When to still use FOIL
None of this means FOIL is bad. For a pure binomial × binomial, FOIL is faster than drawing a 2-by-2 grid. If the problem is small and quick, the box is overkill.
Use FOIL when:
- Both factors are binomials.
- The terms are short and the signs are obvious.
- You want to finish in ten seconds, not thirty.
Once the product gets bigger, the box saves you more time than it costs to draw.
Alternative — distribute one term at a time
The box method is really just distribution, laid out on a grid. You can also distribute without drawing:
(x+2)(x²+3x-5) = x · (x²+3x-5) + 2 · (x²+3x-5)
= (x³ + 3x² - 5x) + (2x² + 6x - 10)
= x³ + 5x² + x - 10.
Same six products, same answer. If you are comfortable with distribution and your paper is tight, this is fine.
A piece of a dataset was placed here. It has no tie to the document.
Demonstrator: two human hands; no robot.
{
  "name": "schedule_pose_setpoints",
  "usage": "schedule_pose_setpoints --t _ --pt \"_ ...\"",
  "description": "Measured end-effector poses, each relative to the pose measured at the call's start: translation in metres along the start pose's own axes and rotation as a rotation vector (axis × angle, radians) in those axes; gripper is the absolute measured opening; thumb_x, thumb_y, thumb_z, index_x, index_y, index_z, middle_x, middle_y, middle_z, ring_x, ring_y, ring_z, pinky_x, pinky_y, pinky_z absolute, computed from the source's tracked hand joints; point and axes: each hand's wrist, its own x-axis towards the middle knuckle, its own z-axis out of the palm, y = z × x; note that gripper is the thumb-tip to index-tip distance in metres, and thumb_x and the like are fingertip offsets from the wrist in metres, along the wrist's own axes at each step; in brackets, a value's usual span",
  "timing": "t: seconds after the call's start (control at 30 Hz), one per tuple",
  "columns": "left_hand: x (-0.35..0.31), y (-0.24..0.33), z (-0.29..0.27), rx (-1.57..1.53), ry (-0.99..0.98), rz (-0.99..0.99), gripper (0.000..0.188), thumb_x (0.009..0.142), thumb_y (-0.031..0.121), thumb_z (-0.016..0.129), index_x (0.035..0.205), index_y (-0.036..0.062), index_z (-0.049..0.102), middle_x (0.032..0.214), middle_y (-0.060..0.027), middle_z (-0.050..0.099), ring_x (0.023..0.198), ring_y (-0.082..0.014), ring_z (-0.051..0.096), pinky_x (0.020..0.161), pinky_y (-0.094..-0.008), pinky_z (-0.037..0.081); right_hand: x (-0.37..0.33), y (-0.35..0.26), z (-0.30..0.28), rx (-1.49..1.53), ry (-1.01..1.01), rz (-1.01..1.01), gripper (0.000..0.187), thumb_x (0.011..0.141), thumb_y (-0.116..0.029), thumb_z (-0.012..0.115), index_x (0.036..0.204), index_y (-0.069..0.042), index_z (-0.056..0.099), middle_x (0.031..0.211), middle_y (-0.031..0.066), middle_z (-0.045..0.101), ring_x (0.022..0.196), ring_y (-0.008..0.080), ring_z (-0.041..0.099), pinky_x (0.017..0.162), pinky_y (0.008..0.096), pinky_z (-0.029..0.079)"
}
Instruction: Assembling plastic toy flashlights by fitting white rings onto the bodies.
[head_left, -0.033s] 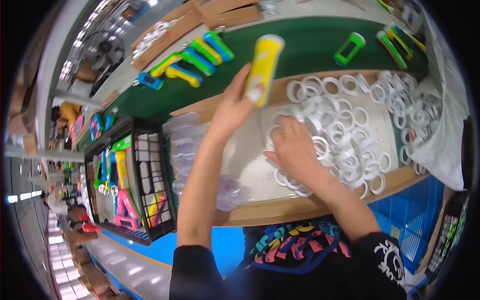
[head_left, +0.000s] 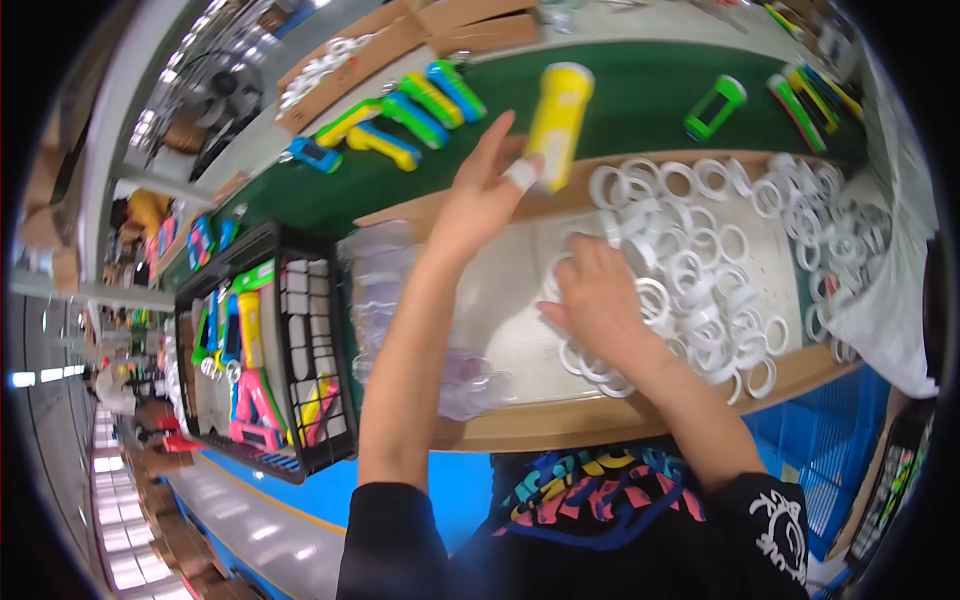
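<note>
A yellow flashlight-like tube (head_left: pixel 560 125) with a pale edge is above the green surface, slightly blurred. My left hand (head_left: pixel 485 195) is just left of its lower end, fingers spread and no longer wrapped around it. A white wrap shows at one digit, close to the tube; whether it still touches cannot be told. Lower down, my right hand (head_left: pixel 605 305) rests at the left side of a pile of white rings (head_left: pixel 685 270). Its thumb stands apart from the fingers, and rings lie about the fingertips. What is under the palm is hidden.
Colourful flashlights (head_left: pixel 415 118) lie in a row on the green surface (head_left: pixel 620 85). Clear plastic discs (head_left: pixel 385 290) fill the left of the cardboard tray (head_left: pixel 500 430). A black crate (head_left: pixel 340 400) holds more flashlights. A white bag (head_left: pixel 890 330) stands right, beside more rings.
The fingers of my left hand have opened away from the yellow tube, which they held before. My right hand stays at the rings. The whole view has shifted slightly.
</note>
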Motion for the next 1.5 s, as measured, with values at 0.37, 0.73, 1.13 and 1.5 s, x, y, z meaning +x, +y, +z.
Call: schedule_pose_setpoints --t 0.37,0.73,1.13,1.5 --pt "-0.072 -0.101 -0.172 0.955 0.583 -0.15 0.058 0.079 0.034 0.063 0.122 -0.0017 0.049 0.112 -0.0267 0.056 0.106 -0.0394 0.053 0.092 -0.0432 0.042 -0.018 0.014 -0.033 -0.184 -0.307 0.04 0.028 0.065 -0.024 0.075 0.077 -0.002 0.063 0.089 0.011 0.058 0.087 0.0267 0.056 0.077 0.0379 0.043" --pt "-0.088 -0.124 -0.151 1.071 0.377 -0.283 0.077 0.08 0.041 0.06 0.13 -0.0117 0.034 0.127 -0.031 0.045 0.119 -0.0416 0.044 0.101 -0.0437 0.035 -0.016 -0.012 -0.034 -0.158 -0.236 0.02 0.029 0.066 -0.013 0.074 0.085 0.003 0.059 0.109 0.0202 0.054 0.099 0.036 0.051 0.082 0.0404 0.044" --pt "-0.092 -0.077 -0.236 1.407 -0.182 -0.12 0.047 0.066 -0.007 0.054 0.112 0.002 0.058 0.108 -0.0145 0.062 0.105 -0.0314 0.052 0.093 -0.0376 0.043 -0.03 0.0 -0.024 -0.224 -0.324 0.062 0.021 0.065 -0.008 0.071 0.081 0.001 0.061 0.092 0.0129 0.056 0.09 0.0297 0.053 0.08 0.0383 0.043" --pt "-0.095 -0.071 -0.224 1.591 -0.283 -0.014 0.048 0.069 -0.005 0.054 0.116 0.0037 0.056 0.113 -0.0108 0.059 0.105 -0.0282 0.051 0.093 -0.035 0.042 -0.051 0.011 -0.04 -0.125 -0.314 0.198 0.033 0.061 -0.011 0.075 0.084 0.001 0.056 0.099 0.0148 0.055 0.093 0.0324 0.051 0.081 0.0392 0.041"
The grid is mostly a bookkeeping aid — but a very good one when the products are large.
Recognising the right tool
Match the method to the shape:
- 2 × 2 (binomial × binomial): FOIL.
- 2 × 3, 3 × 2, 3 × 3, or larger: box method.
- Repeated squaring like
(a+b+c)²: expand as(a+b+c)(a+b+c)— that is 3 × 3, so box. - Triple products
(x+a)(x+b)(x+c): FOIL the first two, then box the result with the third.
Recognition drill
Pick the tool, then expand:
(x+1)(x+5): 2 × 2, FOIL. Answer:x² + 6x + 5.(x²+1)(x+2): 2 × 2 if you treatx²and1as the terms of the first factor. FOIL works; the box also works. Answer:x³ + 2x² + x + 2.(a+b+c)²: 3 × 3 box. Fill the nine cells, combine like terms. Answer:a² + b² + c² + 2ab + 2bc + 2ca.(x+y)(a+b+c): 2 × 3 box. Six cells, no like terms to combine. Answer:xa + xb + xc + ya + yb + yc.
Notice how you chose the tool before you did any arithmetic. That is the whole skill.
Why this helps
In a large product, the middle cross-terms decide whether your answer is correct. A dropped xy in (x+y+z)² will ruin the identity. The grid forces you to fill every cell before you sum — it physically will not let you skip one — and that is the safety net you need. FOIL has its own safety net, but it only works for the 2 × 2 shape.
Match the tool to the problem
FOIL is a small hammer; the box is a bigger one. Both belong in your toolkit. If the problem is 2 × 2, FOIL. If it is bigger, draw the grid. Five seconds of drawing a box saves five minutes of hunting for a missing cross-term. Choose by the shape of the problem, not by habit.